**WHAT YOU WILL DO**. In your copy, drop the images and return each record exactly as it stands.

**EXERCISE INPUT**.
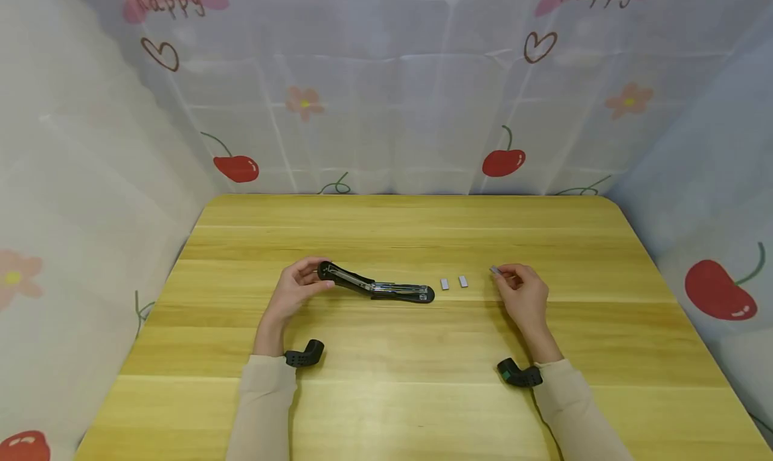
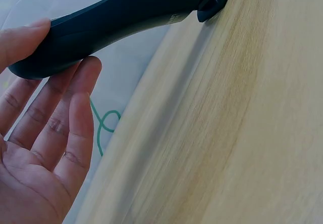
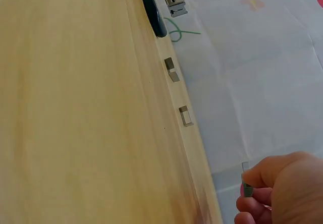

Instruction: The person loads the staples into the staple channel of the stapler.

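Note:
A black stapler (image 1: 401, 292) lies opened out wide, its metal staple channel showing in the head view. My left hand (image 1: 296, 285) grips one end of it between thumb and fingers, and that end is raised off the table in the left wrist view. Between thumb and fingertips, my right hand (image 1: 524, 292) pinches a small strip of staples (image 3: 246, 183), held up to the right of the stapler. Two more short staple strips, one nearer the stapler (image 1: 444, 284) and another beside it (image 1: 463, 282), lie on the wood between the stapler and my right hand.
The wooden table (image 1: 398, 394) has rounded far corners. Behind it hangs a pale curtain (image 1: 386, 125) printed with cherries, hearts and flowers. A black wrist camera sits on each wrist, the left one (image 1: 306, 353) and the right one (image 1: 519, 374), over the table.

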The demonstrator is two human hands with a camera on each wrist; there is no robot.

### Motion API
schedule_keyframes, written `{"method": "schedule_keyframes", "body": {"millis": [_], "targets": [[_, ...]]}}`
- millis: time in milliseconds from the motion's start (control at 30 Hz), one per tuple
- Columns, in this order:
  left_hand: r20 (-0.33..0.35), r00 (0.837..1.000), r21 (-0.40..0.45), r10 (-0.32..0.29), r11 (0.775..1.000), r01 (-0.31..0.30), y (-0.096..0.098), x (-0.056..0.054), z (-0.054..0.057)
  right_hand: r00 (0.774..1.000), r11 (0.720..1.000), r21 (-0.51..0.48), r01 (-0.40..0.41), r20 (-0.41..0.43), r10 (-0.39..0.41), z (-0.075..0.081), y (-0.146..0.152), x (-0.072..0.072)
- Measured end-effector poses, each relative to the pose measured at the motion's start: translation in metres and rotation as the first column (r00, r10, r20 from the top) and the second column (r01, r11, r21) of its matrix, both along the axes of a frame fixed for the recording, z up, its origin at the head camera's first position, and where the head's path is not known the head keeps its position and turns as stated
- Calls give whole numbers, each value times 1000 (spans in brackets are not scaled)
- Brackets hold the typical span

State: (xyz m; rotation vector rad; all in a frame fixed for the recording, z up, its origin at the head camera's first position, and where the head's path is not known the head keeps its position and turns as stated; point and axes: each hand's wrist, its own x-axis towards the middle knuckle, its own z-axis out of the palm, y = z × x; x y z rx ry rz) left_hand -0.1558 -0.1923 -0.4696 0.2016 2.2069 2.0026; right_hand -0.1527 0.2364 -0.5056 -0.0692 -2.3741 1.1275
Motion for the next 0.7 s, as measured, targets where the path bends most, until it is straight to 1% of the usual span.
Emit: {"method": "schedule_keyframes", "body": {"millis": [167,367,600,700], "targets": [[-7,1000,-6,3,1000,-3,0,-1,-2,1000,1000,-5,-28,-7,27,8,-7,3],[-2,1000,-1,2,1000,-2,0,1,0,995,995,-19,-100,-10,100,17,-22,7],[9,1000,-3,9,1000,-9,1,1,0,984,984,-19,-177,-7,177,23,-44,4],[9,1000,-8,13,1000,-13,1,1,0,977,978,-8,-211,-28,210,27,-55,1]]}}
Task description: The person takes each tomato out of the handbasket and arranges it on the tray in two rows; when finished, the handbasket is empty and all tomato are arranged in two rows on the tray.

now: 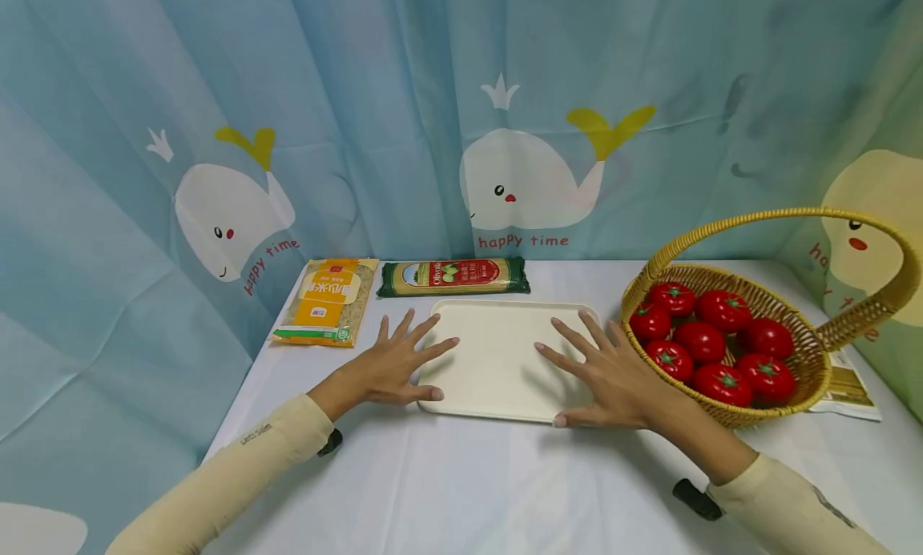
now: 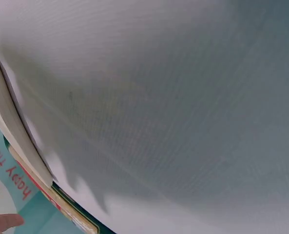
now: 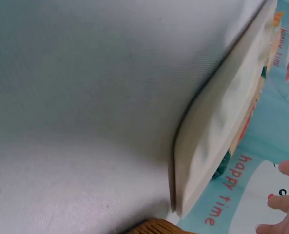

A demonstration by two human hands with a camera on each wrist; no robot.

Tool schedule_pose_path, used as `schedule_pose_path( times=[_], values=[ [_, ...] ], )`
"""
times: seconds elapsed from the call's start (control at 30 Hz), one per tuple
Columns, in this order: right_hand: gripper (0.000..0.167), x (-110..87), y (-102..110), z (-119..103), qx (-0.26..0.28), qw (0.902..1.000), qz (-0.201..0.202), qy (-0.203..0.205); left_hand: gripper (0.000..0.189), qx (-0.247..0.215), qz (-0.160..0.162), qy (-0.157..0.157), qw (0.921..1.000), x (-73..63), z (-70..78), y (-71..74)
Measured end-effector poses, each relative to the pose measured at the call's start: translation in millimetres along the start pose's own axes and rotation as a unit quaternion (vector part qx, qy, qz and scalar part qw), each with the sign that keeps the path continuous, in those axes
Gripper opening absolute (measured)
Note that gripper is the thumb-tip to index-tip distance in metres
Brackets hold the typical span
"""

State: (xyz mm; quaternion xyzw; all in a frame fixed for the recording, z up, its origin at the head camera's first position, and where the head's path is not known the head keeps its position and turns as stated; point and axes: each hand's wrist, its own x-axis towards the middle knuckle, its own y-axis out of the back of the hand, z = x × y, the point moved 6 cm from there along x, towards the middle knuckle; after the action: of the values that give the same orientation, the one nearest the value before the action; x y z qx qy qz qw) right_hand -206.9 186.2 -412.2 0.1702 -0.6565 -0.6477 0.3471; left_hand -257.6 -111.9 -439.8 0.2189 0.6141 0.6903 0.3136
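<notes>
- My left hand (image 1: 389, 368) and right hand (image 1: 623, 383) hover at the two ends of a cream rectangular tray (image 1: 497, 355), fingers spread apart.
- Behind it lies a green-ended pasta packet (image 1: 454, 276); leftward, an orange-and-clear grain packet (image 1: 328, 303).
- A yellow wicker basket (image 1: 808, 339) of red tomatoes (image 1: 701, 343) crowds my right hand, partly hiding a white packet (image 1: 851, 383).
- The right wrist view shows my fingertips (image 3: 280, 202) clear of the tray, uncertain from the head view.
</notes>
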Motion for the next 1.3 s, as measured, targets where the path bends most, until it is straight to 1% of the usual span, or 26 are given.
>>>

**TASK RESPONSE**.
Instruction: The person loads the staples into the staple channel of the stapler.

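Note:
A black stapler (image 1: 401, 292) lies opened out wide, its metal staple channel showing in the head view. My left hand (image 1: 296, 285) grips one end of it between thumb and fingers, and that end is raised off the table in the left wrist view. Between thumb and fingertips, my right hand (image 1: 524, 292) pinches a small strip of staples (image 3: 246, 183), held up to the right of the stapler. Two more short staple strips, one nearer the stapler (image 1: 444, 284) and another beside it (image 1: 463, 282), lie on the wood between the stapler and my right hand.
The wooden table (image 1: 398, 394) has rounded far corners. Behind it hangs a pale curtain (image 1: 386, 125) printed with cherries, hearts and flowers. A black wrist camera sits on each wrist, the left one (image 1: 306, 353) and the right one (image 1: 519, 374), over the table.
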
The demonstrator is two human hands with a camera on each wrist; there is no robot.

### Motion API
schedule_keyframes, written `{"method": "schedule_keyframes", "body": {"millis": [_], "targets": [[_, ...]]}}`
- millis: time in milliseconds from the motion's start (control at 30 Hz), one per tuple
- Columns, in this order:
  left_hand: r20 (-0.33..0.35), r00 (0.837..1.000), r21 (-0.40..0.45), r10 (-0.32..0.29), r11 (0.775..1.000), r01 (-0.31..0.30), y (-0.096..0.098), x (-0.056..0.054), z (-0.054..0.057)
  right_hand: r00 (0.774..1.000), r11 (0.720..1.000), r21 (-0.51..0.48), r01 (-0.40..0.41), r20 (-0.41..0.43), r10 (-0.39..0.41), z (-0.075..0.081), y (-0.146..0.152), x (-0.072..0.072)
- Measured end-effector poses, each relative to the pose measured at the motion's start: translation in metres and rotation as the first column (r00, r10, r20 from the top) and the second column (r01, r11, r21) of its matrix, both along the axes of a frame fixed for the recording, z up, its origin at the head camera's first position, and where the head's path is not known the head keeps its position and turns as stated
- Calls give whole numbers, each value times 1000 (spans in brackets are not scaled)
- Brackets hold the typical span

State: (xyz m; rotation vector rad; all in a frame fixed for the recording, z up, its origin at the head camera's first position, and where the head's path is not known the head keeps its position and turns as stated; point and axes: each hand's wrist, its own x-axis towards the middle knuckle, its own z-axis out of the palm, y = z × x; x y z rx ry rz) left_hand -0.1558 -0.1923 -0.4696 0.2016 2.2069 2.0026; right_hand -0.1527 0.2364 -0.5056 -0.0692 -2.3741 1.1275
Motion for the next 0.7 s, as measured, targets where the path bends most, until it is straight to 1% of the usual span.
Emit: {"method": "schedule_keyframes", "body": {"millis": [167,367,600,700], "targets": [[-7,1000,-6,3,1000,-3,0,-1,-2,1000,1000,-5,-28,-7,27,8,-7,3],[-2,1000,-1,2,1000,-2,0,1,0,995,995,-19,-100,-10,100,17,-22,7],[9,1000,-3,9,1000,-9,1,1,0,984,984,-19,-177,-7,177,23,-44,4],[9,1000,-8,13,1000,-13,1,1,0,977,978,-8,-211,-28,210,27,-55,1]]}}
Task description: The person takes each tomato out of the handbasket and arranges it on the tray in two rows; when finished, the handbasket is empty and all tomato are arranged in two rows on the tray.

now: 
now: 
now: 

A demonstration by two human hands with a camera on each wrist; no robot.

Tool schedule_pose_path, used as `schedule_pose_path( times=[_], values=[ [_, ...] ], )`
"""
times: seconds elapsed from the call's start (control at 30 Hz), one per tuple
Columns, in this order: right_hand: gripper (0.000..0.167), x (-110..87), y (-102..110), z (-119..103), qx (-0.26..0.28), qw (0.902..1.000), qz (-0.201..0.202), qy (-0.203..0.205); left_hand: gripper (0.000..0.189), qx (-0.247..0.215), qz (-0.160..0.162), qy (-0.157..0.157), qw (0.921..1.000), x (-73..63), z (-70..78), y (-71..74)
Measured end-effector poses, each relative to the pose measured at the call's start: translation in millimetres along the start pose's own axes and rotation as a unit quaternion (vector part qx, qy, qz and scalar part qw), each with the sign that keeps the path continuous, in those axes
Gripper opening absolute (measured)
Note that gripper is the thumb-tip to index-tip distance in metres
Brackets hold the typical span
"""

State: (xyz mm; quaternion xyzw; all in a frame fixed for the recording, z up, its origin at the head camera's first position, and where the head's path is not known the head keeps its position and turns as stated; point and axes: each hand's wrist, its own x-axis towards the middle knuckle, its own y-axis out of the back of the hand, z = x × y, the point moved 6 cm from there along x, towards the middle knuckle; after the action: of the values that give the same orientation, the one nearest the value before the action; x y z qx qy qz qw) right_hand -206.9 186.2 -412.2 0.1702 -0.6565 -0.6477 0.3471; left_hand -257.6 -111.9 -439.8 0.2189 0.6141 0.6903 0.3136
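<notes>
- My left hand (image 1: 389, 368) and right hand (image 1: 623, 383) hover at the two ends of a cream rectangular tray (image 1: 497, 355), fingers spread apart.
- Behind it lies a green-ended pasta packet (image 1: 454, 276); leftward, an orange-and-clear grain packet (image 1: 328, 303).
- A yellow wicker basket (image 1: 808, 339) of red tomatoes (image 1: 701, 343) crowds my right hand, partly hiding a white packet (image 1: 851, 383).
- The right wrist view shows my fingertips (image 3: 280, 202) clear of the tray, uncertain from the head view.
</notes>
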Motion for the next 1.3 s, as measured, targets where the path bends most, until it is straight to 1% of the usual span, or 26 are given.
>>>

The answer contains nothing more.